■ **Aim of the exercise**:
Look for the word "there" in the entries below, then copy every line that has it.

Collected data entries
-- Opening Marker --
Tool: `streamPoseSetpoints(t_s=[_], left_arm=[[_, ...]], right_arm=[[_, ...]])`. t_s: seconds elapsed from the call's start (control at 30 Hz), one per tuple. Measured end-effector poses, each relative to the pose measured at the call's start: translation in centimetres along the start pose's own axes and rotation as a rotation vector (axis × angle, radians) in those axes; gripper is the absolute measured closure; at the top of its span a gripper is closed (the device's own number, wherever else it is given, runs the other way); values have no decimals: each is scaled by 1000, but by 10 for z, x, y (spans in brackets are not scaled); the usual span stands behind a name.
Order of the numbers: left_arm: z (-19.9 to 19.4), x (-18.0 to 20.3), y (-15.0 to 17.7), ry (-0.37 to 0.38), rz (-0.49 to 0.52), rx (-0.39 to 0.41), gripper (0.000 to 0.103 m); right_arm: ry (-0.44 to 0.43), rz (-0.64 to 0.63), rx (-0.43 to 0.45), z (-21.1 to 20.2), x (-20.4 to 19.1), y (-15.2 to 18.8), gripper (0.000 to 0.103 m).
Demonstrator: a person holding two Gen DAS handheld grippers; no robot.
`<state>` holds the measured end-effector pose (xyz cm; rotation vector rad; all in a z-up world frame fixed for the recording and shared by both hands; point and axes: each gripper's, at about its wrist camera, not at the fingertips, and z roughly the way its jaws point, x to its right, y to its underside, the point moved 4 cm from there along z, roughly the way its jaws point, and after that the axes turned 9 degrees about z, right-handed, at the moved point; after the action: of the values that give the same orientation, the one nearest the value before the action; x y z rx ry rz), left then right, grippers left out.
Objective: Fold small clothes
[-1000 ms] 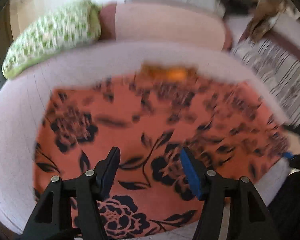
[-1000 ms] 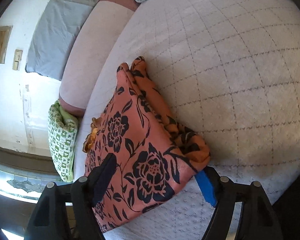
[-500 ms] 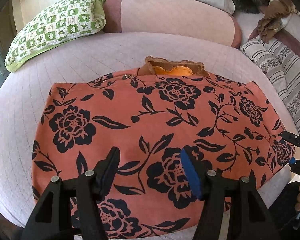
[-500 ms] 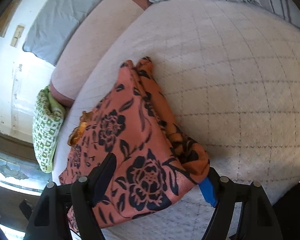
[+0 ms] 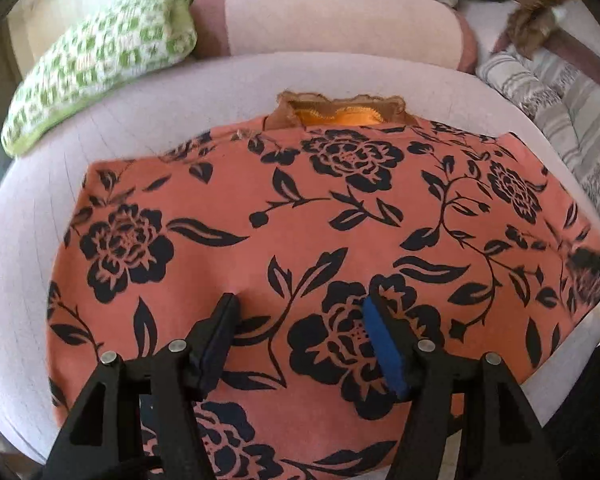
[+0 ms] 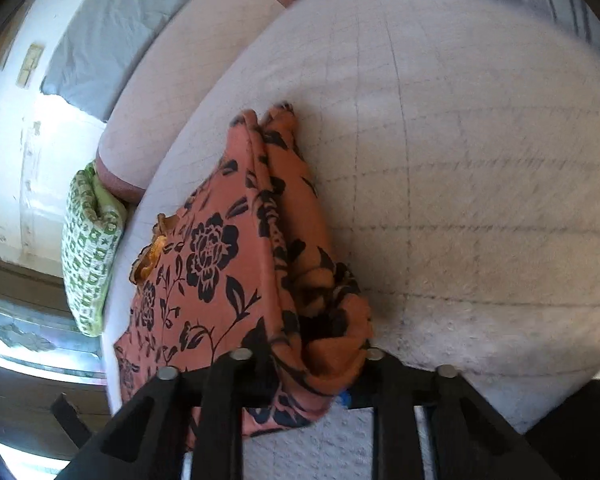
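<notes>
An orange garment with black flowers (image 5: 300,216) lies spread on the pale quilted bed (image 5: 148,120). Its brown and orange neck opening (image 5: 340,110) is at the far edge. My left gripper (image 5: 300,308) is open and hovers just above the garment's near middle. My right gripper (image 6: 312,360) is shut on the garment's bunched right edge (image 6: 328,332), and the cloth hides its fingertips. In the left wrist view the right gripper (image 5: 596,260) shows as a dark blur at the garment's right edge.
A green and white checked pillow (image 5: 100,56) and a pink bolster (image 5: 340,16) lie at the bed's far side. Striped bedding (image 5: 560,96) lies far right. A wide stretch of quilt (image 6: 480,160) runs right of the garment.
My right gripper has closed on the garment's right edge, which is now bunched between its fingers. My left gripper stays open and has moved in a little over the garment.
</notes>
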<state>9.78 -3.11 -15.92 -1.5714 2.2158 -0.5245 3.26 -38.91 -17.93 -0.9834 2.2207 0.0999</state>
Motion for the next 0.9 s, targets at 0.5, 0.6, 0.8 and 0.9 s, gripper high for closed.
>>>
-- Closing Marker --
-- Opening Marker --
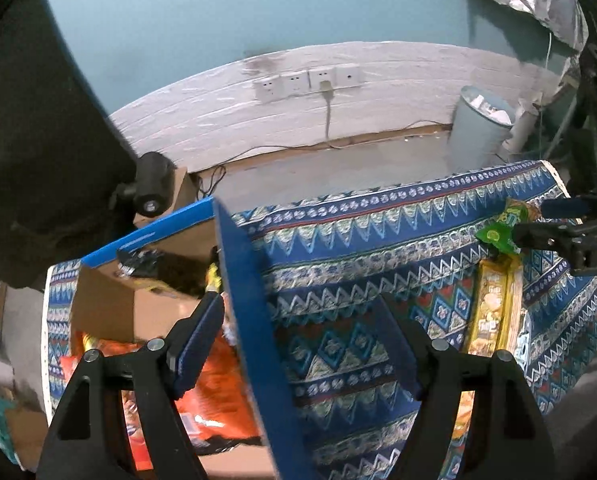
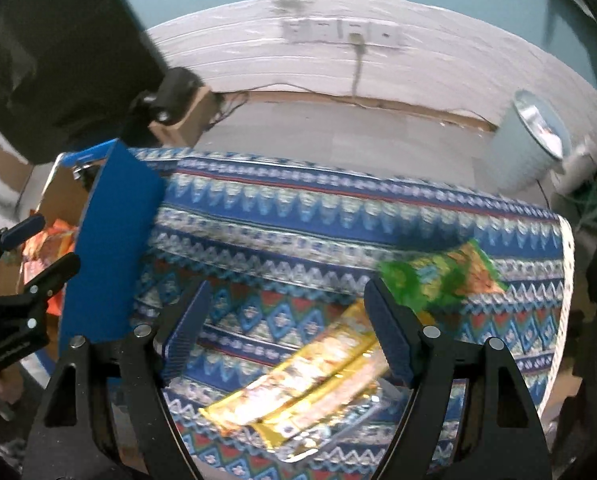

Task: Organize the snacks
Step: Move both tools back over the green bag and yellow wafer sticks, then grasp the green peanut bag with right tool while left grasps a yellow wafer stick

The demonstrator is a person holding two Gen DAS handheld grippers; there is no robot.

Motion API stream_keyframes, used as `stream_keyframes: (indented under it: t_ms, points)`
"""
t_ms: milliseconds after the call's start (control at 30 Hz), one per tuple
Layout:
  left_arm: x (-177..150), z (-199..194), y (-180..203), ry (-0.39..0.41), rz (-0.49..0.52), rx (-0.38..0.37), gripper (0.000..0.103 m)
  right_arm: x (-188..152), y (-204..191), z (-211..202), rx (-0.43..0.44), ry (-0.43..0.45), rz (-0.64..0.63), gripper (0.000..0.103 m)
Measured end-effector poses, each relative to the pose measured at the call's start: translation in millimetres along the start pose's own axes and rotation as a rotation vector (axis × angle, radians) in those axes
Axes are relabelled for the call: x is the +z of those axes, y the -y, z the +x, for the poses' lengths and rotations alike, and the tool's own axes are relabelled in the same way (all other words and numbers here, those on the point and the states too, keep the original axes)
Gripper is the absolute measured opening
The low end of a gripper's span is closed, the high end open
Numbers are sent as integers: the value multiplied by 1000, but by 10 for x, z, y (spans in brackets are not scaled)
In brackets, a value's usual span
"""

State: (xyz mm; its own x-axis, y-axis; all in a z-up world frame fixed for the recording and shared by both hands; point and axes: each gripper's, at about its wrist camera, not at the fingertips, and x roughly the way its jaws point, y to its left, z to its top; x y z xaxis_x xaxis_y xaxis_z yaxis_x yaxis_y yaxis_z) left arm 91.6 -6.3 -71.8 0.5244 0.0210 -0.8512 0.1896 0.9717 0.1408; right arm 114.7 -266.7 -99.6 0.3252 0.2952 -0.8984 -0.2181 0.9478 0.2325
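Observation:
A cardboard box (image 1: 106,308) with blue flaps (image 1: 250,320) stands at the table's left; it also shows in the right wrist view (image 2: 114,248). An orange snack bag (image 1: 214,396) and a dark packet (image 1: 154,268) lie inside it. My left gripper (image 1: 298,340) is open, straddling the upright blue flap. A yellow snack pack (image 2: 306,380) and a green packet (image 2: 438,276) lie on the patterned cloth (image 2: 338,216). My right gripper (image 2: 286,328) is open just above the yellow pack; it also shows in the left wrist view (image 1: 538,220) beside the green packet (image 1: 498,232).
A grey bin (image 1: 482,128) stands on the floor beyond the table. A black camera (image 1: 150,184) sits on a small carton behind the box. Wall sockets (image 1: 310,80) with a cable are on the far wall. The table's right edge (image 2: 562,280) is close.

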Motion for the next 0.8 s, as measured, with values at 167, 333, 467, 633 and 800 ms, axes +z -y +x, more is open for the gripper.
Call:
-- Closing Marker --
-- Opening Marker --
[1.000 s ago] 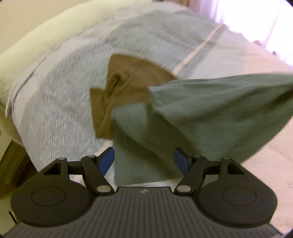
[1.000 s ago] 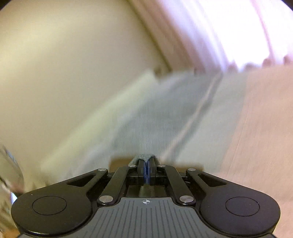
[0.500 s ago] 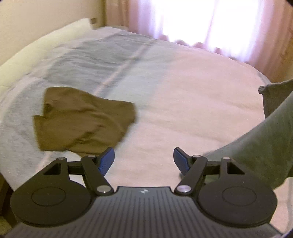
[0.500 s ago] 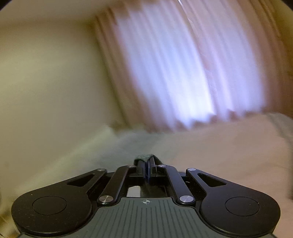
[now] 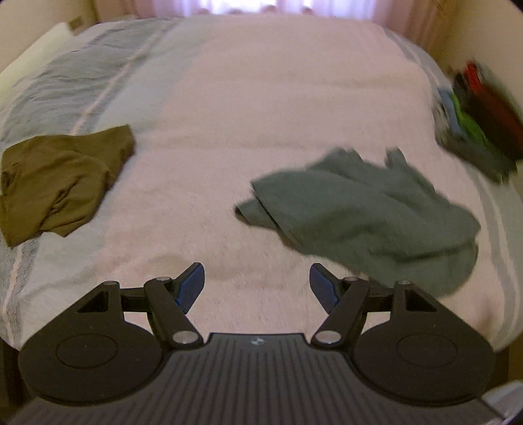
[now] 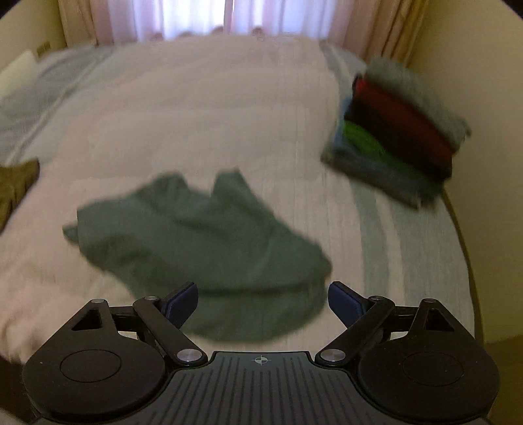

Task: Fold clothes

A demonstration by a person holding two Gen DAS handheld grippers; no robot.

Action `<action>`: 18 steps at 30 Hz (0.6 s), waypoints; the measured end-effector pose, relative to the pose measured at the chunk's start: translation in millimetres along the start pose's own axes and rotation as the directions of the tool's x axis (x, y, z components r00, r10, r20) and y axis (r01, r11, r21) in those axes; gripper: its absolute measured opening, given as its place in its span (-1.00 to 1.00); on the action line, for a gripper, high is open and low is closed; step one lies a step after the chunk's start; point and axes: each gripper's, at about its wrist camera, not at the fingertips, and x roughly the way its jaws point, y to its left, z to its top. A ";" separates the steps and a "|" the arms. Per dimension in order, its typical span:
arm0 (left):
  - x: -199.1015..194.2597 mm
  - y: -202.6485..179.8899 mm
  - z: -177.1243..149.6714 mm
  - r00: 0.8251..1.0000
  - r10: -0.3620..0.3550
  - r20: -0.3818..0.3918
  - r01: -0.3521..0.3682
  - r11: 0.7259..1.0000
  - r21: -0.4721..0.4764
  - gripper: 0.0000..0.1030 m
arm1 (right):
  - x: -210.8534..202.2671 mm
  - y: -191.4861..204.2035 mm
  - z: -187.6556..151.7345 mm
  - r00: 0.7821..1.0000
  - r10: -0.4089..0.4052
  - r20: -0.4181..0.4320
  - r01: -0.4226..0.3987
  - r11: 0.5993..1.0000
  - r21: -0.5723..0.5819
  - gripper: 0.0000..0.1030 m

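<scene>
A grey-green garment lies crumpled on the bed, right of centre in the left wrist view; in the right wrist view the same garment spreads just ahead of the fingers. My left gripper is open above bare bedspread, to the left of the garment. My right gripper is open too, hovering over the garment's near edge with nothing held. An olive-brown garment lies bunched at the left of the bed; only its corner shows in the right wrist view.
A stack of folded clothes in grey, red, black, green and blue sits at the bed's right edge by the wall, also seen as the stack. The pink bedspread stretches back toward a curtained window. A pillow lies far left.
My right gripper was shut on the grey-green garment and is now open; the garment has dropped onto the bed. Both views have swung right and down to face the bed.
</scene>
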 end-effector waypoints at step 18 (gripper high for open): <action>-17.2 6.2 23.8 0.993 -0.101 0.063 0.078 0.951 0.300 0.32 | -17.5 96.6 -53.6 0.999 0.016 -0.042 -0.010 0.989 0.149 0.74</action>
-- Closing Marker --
■ **Exercise response**:
`<state>` holds the measured end-effector pose (xyz cm; rotation vector rad; all in a z-up world frame fixed for the recording and shared by both hands; point and axes: each gripper's, at about its wrist camera, not at the fingertips, and z roughly the way its jaws point, x to its right, y to its underside, the point moved 4 cm from there along z, roughly the way its jaws point, and after that the axes turned 9 degrees about z, right-handed, at the moved point; after the action: of the values that give the same orientation, the one nearest the value before the action; x y z rx ry rz), left then right, grippers left out.
The demonstrator is a person holding two Gen DAS handheld grippers; there is no robot.

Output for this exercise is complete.